To predict specific frequency classes, we first collected the predicted scores in the cross-validation for each of the values in each fold *s _{j}*,j ∈ {1,…,10}. Then, for each of the five frequency classes, we fitted a normal kernel smoothing function to the predicted scores and obtained a probability density function (pdf) for each of the five classes. Finally, to evaluate the performance of the method on the hold-out test set E, we assigned each entry in E to the highest

*P*(class|

*x*) given a score

*x*predicted for a drug side effect pair in E. To assign a hard threshold for the class zero (frequency zero), we used the ROC curve obtained in the test set E. We obtained a sensitivity of 0.97 given a specificity of 0.57. The threshold obtained for the class zero was 0.426. For the following classes, the obtained thresholds were 1.26, 2.43, 3.25 and 3.93.

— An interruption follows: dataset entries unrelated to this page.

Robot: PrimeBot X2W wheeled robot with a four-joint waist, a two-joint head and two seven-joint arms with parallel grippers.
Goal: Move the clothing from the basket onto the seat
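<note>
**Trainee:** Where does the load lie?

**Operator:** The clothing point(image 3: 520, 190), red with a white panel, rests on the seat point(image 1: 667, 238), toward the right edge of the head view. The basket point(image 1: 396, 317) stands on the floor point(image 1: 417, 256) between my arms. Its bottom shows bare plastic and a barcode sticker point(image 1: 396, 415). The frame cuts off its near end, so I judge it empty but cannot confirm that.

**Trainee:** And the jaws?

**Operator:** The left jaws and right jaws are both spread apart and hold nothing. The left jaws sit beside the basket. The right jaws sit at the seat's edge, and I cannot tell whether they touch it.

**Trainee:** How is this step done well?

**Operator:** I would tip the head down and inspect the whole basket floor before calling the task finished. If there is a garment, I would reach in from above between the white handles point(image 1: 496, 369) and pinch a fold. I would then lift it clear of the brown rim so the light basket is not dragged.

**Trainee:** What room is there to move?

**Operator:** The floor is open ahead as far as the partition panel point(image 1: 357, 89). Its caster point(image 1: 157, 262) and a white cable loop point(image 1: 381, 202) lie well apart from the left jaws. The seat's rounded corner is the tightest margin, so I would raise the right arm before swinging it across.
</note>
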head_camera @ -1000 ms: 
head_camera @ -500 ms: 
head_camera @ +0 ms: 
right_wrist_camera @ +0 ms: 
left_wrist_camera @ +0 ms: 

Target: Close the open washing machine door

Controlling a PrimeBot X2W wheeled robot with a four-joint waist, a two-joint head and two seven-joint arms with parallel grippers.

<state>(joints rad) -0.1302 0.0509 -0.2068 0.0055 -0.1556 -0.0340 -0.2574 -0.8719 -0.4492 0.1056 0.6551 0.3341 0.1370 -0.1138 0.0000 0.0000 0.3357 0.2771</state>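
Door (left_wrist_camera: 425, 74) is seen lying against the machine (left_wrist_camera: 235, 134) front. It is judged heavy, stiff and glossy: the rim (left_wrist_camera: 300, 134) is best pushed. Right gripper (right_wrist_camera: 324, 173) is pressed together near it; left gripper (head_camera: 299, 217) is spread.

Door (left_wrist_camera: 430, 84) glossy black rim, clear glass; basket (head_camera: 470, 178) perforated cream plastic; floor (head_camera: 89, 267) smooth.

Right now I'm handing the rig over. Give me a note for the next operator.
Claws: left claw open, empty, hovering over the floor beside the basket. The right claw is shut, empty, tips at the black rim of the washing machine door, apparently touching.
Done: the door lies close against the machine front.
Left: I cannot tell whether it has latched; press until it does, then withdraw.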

### 6. Similarity between drug and side effect signatures

We quantify the similarity between two drug or side effect signatures using the cosine similarity over the set of latent representations. In detail, given two drug signatures *w*_{1} and *w*_{2} (each a vector of *k* dimensions), the drug signature similarity is given by the dot product of the vectors divided by the product of the norm of each vector.

Therefore, the similarity for non-negative signatures ranges from 0 to 1.

### 7. Using drug signature similarity to predict clinical activity and drug targets

We used the drug signature similarities to predict whether two drugs share or not clinical activity or drug protein targets. Following the approach by *Tattoneti et al*. (*27*), we frame it as a binary classification problem, where the scores are the signature similarities and the labels are one if two drugs share activity and zero otherwise. The performance is measured using the AUROC. We applied the same procedure for side effect signatures.

## Author contributions

D.G. and A.P. conceived the study. D.G. devised and implemented the algorithm and conducted experiments. A.P. supervised the project. D.G. and A.P. discussed the results and implications. D.G. and A.P. wrote the manuscript.

## Acknowledgments

**Funding**: the work is supported in part by Biotechnology and Biological Sciences Research Council (BBSRC), grants BB/K004131/1, BB/F00964X/1 and BB/M025047/1 to A.P., CONACYT Paraguay Grants 14-INV-088 and PINV15-315, and NSF Advances in Bio Informatics grant 1660648.

## Footnotes

↵1 This is different from what happens in movie recommender systems where zeros correspond to missing values only – see Supplementary Note 4 for details.